Below are some records. Return exactly the lines from the one with "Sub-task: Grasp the" to the one with "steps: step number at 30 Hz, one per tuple", and nothing else.

##### Source data #####

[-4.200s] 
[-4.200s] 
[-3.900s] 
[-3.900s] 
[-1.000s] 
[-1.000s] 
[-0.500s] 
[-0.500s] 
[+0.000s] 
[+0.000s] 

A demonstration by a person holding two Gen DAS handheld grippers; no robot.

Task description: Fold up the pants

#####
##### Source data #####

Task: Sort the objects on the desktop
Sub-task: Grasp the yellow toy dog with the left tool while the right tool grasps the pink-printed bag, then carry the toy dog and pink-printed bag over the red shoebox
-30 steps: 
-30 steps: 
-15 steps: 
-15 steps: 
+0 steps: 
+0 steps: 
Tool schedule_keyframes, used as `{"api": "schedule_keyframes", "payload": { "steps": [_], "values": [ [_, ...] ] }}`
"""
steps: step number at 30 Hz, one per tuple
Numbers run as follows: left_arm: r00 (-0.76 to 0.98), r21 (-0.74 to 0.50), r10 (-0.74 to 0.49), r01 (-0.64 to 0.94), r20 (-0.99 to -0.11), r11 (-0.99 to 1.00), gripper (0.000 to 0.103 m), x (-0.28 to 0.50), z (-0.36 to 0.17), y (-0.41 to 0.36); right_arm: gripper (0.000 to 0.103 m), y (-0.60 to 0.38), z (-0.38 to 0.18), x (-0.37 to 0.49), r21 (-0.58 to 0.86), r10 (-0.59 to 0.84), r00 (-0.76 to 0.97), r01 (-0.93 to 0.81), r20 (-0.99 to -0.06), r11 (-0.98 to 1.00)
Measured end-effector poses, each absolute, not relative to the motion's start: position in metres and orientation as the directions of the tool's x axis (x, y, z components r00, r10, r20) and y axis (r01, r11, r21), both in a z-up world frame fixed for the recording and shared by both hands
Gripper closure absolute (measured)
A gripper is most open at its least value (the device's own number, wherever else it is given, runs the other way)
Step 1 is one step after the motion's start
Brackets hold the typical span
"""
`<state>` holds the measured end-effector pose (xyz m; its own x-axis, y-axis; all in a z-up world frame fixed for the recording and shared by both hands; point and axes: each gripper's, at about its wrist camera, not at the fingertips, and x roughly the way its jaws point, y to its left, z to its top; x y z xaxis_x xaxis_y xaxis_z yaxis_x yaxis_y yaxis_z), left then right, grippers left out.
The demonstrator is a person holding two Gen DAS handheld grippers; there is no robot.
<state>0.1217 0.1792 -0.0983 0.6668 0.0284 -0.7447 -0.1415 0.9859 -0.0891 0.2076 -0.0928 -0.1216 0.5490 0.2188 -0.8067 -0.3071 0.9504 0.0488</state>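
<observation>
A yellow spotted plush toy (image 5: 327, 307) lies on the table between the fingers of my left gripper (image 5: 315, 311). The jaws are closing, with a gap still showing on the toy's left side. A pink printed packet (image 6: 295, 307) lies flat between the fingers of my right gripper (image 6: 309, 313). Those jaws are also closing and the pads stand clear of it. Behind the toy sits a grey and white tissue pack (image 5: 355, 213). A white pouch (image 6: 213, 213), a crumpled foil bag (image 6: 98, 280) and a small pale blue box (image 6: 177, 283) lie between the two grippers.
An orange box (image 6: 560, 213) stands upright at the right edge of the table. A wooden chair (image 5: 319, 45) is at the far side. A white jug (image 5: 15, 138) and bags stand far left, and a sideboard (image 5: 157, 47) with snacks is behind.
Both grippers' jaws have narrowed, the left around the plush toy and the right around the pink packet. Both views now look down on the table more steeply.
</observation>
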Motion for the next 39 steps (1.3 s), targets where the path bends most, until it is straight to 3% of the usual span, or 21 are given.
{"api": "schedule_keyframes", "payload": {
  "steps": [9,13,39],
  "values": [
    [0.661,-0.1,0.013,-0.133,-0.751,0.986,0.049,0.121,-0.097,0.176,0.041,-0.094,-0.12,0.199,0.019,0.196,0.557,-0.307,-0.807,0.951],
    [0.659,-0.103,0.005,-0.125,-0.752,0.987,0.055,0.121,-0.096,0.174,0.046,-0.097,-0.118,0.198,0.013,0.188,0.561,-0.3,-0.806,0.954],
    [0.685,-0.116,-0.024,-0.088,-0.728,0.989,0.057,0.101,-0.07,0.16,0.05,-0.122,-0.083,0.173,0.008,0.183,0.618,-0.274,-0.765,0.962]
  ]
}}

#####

- [Answer to this exercise]:
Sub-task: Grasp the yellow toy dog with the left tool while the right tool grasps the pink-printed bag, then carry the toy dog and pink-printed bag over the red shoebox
-30 steps: 
-30 steps: 
-15 steps: 
-15 steps: 
+0 steps: 
+0 steps: 
Tool schedule_keyframes, used as `{"api": "schedule_keyframes", "payload": { "steps": [_], "values": [ [_, ...] ] }}`
"""
steps: step number at 30 Hz, one per tuple

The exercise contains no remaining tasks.